-- Task directions --
Search the entries for the word "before" and return every line where it is found.

-- Material to process --
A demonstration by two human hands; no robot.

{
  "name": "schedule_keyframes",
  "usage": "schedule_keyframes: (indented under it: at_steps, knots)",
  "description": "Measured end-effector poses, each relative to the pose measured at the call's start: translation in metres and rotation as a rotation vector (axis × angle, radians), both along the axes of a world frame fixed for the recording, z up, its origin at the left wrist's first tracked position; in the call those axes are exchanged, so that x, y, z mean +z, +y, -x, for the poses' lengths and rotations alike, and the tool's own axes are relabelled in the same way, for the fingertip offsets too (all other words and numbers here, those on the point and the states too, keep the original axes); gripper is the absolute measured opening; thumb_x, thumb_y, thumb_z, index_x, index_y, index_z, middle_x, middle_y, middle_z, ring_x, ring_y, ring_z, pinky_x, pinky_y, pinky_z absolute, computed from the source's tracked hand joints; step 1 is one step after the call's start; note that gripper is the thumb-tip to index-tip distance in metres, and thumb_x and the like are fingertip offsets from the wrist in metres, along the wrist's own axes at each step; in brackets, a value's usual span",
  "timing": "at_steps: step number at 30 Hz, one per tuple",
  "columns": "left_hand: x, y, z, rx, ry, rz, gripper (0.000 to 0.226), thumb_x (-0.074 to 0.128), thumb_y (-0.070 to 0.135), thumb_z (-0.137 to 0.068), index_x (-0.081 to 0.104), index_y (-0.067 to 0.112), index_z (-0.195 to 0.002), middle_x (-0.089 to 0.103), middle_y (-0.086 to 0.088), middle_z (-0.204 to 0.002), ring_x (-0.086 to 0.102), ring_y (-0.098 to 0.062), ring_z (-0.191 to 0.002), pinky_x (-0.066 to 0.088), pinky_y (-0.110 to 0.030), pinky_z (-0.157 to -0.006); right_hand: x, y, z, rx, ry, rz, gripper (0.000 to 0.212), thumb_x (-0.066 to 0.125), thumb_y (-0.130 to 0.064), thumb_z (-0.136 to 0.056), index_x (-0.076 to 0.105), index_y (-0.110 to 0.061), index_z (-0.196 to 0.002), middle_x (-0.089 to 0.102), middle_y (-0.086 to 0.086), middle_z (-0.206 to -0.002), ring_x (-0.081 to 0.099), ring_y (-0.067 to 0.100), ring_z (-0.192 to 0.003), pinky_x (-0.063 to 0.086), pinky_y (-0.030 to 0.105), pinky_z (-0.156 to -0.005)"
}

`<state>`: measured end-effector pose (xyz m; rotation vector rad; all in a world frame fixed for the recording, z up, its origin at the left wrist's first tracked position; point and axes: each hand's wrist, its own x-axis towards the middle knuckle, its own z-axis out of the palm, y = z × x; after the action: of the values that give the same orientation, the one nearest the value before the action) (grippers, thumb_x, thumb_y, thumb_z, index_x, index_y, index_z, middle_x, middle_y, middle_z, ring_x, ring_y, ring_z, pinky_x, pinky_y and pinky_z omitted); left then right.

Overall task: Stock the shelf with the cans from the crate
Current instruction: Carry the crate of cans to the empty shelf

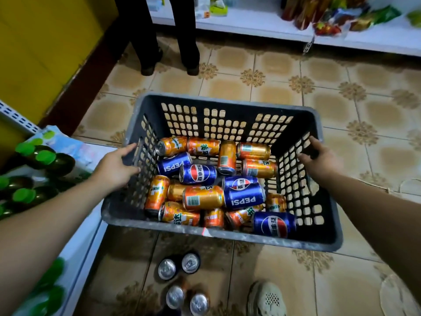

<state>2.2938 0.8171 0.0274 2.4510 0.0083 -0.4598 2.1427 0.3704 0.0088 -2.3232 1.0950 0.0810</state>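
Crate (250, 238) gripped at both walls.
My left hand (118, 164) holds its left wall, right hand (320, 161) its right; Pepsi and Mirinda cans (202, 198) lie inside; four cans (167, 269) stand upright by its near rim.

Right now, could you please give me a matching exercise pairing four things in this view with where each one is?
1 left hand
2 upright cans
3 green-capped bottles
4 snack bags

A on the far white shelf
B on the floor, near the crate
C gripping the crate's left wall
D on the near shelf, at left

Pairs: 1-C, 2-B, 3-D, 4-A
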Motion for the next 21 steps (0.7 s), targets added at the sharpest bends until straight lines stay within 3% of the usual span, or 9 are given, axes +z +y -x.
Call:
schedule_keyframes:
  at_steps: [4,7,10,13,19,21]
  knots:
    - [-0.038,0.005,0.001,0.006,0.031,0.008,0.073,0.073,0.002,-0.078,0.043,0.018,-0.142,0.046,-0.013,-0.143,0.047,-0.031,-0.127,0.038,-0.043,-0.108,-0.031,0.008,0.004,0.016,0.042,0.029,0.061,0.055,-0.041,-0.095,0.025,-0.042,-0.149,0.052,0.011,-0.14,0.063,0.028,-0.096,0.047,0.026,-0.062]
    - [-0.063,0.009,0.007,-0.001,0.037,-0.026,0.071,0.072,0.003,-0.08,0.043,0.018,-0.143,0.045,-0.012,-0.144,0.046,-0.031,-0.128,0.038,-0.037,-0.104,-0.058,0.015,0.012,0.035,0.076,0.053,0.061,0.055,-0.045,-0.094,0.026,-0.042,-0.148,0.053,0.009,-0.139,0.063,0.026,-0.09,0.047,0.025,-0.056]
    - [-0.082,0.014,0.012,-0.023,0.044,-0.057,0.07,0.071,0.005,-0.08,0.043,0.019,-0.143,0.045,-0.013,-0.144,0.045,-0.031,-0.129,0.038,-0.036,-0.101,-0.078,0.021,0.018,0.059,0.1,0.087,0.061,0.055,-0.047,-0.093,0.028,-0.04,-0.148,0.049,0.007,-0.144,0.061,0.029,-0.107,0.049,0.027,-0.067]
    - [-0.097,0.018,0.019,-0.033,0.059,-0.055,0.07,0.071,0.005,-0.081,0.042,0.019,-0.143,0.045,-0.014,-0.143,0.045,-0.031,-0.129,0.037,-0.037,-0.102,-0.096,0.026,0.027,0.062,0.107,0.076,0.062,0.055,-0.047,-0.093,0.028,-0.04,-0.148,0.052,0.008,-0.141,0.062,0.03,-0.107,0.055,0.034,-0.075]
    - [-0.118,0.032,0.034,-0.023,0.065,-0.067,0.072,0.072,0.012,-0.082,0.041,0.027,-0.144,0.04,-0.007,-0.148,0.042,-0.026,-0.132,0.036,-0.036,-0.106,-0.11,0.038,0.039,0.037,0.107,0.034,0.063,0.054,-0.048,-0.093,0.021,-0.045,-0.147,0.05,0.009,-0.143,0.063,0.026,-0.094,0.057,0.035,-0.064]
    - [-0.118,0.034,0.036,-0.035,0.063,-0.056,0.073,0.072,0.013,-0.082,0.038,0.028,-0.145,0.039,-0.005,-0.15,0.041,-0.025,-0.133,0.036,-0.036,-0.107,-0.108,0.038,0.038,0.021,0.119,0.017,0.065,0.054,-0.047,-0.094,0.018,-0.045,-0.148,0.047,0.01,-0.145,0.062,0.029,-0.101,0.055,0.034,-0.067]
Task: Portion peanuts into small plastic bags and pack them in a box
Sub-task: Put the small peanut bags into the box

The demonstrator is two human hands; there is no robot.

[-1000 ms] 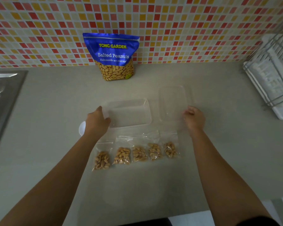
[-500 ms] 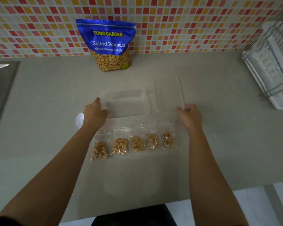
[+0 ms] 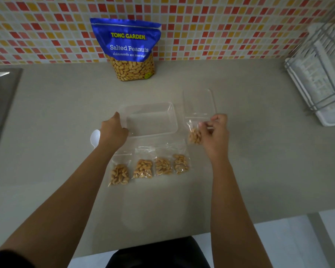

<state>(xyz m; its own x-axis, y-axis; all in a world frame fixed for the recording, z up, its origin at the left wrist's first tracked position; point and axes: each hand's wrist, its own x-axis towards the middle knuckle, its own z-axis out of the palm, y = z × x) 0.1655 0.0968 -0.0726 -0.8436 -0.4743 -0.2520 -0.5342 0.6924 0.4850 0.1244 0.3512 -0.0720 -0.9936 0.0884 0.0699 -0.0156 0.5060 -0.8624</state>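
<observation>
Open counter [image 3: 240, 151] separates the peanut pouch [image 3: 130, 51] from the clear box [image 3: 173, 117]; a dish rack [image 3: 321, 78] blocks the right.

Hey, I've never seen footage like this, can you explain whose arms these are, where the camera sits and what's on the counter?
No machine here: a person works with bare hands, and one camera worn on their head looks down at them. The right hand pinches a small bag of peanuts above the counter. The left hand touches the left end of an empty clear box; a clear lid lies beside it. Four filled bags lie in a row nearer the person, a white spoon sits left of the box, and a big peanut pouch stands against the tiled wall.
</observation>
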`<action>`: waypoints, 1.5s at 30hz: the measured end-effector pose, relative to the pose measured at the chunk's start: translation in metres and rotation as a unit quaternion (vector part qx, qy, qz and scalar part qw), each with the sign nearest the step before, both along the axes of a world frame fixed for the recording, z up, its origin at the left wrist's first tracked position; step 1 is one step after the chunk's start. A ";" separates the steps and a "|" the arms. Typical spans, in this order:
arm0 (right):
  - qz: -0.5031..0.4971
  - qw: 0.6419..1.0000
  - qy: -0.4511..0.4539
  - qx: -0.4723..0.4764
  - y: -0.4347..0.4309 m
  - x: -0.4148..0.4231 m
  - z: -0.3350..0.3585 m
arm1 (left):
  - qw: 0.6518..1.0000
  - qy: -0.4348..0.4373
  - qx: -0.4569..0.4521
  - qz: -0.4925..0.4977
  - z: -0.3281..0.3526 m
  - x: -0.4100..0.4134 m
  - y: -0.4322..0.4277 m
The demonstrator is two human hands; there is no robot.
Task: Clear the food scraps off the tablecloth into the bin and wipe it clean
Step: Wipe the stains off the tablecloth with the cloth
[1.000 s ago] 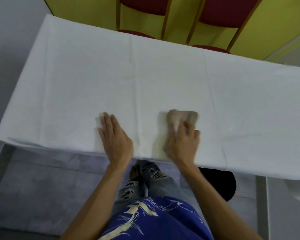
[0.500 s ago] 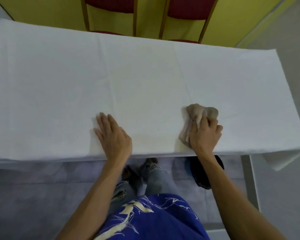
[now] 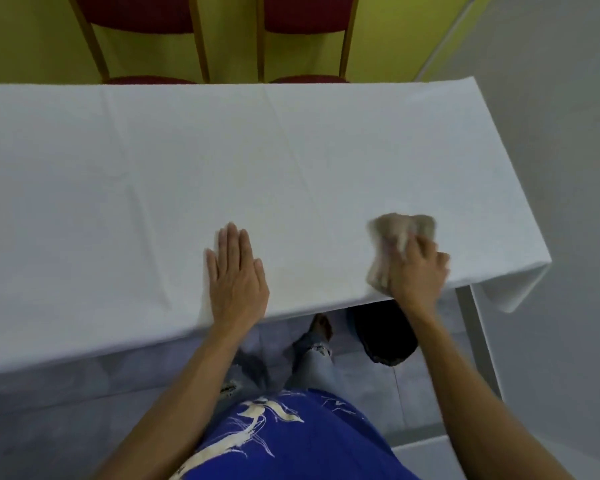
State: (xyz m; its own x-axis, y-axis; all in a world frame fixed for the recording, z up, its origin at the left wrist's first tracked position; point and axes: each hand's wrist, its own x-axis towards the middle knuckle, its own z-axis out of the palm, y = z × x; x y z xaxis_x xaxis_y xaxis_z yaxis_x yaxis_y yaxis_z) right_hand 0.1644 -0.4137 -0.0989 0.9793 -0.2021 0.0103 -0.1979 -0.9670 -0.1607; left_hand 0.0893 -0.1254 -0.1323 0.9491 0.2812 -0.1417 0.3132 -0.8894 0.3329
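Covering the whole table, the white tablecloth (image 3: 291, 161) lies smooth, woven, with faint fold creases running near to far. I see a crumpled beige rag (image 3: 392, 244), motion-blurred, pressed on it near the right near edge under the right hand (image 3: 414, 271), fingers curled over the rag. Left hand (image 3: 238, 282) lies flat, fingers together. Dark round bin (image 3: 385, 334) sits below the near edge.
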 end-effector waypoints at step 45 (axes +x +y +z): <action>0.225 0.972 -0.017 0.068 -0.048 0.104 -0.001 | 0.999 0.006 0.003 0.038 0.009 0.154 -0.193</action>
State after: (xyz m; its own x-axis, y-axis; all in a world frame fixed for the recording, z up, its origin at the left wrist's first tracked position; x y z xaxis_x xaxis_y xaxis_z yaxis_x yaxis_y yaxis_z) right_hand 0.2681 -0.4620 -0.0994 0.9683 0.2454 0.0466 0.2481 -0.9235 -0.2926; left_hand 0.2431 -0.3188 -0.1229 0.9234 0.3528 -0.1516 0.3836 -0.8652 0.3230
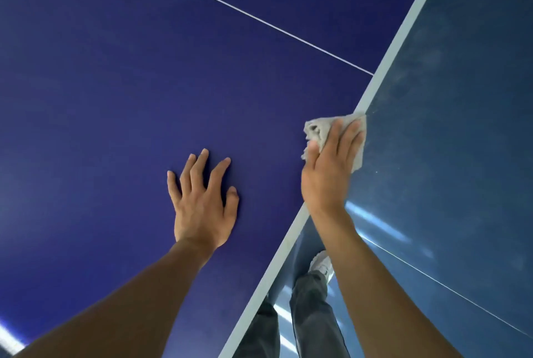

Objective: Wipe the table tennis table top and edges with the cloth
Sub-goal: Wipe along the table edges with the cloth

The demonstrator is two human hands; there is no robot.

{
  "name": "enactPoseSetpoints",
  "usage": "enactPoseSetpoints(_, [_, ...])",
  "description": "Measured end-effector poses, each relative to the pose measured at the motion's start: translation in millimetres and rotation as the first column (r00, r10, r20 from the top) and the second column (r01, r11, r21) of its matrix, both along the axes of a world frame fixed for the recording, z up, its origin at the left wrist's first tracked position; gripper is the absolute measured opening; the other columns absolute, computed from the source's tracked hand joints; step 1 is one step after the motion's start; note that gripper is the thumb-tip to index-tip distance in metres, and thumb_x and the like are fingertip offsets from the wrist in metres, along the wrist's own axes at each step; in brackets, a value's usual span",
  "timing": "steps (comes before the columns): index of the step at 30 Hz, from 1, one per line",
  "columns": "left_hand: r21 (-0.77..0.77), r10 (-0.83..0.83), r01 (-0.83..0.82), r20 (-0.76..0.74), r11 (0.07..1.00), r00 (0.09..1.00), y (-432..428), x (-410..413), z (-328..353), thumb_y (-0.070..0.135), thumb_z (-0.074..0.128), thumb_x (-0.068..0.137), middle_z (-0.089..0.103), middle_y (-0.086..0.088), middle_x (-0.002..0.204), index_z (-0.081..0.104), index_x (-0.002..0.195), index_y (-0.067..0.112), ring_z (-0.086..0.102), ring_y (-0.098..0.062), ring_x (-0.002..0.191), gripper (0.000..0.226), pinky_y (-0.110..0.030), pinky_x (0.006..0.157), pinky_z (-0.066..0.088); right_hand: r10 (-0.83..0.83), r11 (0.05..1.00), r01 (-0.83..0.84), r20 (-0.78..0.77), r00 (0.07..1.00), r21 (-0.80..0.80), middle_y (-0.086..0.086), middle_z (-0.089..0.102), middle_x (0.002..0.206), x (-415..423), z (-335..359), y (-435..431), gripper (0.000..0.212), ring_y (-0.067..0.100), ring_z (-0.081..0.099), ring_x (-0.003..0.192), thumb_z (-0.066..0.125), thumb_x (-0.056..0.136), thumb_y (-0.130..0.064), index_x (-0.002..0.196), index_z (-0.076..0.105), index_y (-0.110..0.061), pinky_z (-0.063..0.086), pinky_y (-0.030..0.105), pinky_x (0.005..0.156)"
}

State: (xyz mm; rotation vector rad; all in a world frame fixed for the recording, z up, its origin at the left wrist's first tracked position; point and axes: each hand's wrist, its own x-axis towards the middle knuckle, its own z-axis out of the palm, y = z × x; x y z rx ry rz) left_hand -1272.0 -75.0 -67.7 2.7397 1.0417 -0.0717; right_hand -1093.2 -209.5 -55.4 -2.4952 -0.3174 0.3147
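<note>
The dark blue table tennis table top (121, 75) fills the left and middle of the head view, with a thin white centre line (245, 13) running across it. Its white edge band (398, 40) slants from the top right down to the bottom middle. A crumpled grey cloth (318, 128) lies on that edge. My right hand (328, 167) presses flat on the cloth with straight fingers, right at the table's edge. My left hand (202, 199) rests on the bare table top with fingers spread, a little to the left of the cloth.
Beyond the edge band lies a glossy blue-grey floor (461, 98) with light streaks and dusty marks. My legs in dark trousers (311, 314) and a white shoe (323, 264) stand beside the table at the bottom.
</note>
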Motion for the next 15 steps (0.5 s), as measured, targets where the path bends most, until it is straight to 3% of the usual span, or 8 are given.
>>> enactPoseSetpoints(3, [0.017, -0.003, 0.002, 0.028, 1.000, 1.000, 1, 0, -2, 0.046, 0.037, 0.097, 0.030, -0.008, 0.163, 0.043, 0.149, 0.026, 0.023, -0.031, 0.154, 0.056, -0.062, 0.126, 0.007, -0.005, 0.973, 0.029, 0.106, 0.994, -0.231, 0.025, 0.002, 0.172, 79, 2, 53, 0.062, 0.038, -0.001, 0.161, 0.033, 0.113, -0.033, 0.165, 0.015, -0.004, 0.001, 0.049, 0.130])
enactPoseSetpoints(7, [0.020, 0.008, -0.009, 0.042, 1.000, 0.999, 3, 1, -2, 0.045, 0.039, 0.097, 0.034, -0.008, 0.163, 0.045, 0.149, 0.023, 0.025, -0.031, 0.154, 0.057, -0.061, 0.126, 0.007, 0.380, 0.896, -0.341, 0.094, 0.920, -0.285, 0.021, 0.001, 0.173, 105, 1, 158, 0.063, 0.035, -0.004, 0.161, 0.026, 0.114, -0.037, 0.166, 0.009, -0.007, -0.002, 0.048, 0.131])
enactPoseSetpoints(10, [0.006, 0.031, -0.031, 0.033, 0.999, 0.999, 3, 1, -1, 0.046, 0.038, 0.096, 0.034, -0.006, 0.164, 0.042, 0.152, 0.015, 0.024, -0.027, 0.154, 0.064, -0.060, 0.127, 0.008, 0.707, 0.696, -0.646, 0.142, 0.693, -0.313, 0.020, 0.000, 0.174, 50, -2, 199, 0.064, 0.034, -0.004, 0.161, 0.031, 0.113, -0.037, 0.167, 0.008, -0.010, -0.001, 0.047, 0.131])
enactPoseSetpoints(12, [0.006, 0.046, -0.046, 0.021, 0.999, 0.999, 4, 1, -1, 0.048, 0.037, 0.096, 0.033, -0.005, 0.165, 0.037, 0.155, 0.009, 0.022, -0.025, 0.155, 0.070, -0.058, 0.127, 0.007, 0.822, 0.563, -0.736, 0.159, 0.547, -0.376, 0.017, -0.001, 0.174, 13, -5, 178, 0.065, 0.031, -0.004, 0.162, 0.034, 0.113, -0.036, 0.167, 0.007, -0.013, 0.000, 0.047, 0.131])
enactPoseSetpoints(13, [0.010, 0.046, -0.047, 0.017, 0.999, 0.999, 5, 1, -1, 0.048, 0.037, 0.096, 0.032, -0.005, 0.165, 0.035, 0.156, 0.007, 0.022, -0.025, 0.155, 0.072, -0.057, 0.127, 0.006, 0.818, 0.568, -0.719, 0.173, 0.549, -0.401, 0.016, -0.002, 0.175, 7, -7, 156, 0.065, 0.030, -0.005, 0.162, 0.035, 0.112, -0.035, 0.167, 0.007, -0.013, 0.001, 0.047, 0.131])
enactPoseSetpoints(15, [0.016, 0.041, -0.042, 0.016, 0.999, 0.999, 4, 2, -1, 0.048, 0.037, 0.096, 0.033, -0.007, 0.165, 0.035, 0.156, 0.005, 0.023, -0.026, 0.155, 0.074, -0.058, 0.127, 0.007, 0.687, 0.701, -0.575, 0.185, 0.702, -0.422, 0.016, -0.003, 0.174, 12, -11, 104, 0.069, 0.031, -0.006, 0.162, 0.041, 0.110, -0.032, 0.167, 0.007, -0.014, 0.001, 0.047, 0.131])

-- Written solution --
`<state>`: measured end-effector pose (xyz m; rotation vector rad; all in a world frame fixed for the recording, z up, its origin at the left wrist's first tracked position; point and axes: each hand's wrist, its own x-axis towards the middle knuckle, its own z-axis out of the palm, y = z × x; after the action: of the values that give the same orientation, the one nearest the value before the action) (grippers, thumb_x, thumb_y, thumb_z, index_x, index_y, index_z, middle_x, middle_y, middle_z, ring_x, ring_y, ring_z, pinky_x, pinky_y and pinky_z omitted); left then right.
`<action>`: waypoints, 1.5s at 30hz: the measured end-effector pose, relative to the pose measured at the chunk's start: translation in metres and rotation as a unit quaternion (vector part qx, qy, qz and scalar part qw), each with the sign nearest the step before, both along the axes of a world frame fixed for the recording, z up, its origin at the left wrist's first tracked position; step 1 is one step after the chunk's start. A ";" separates the steps and a "|" the arms. Typical spans, in this order:
  "timing": "steps (comes before the columns): index of the step at 30 Hz, from 1, one per line",

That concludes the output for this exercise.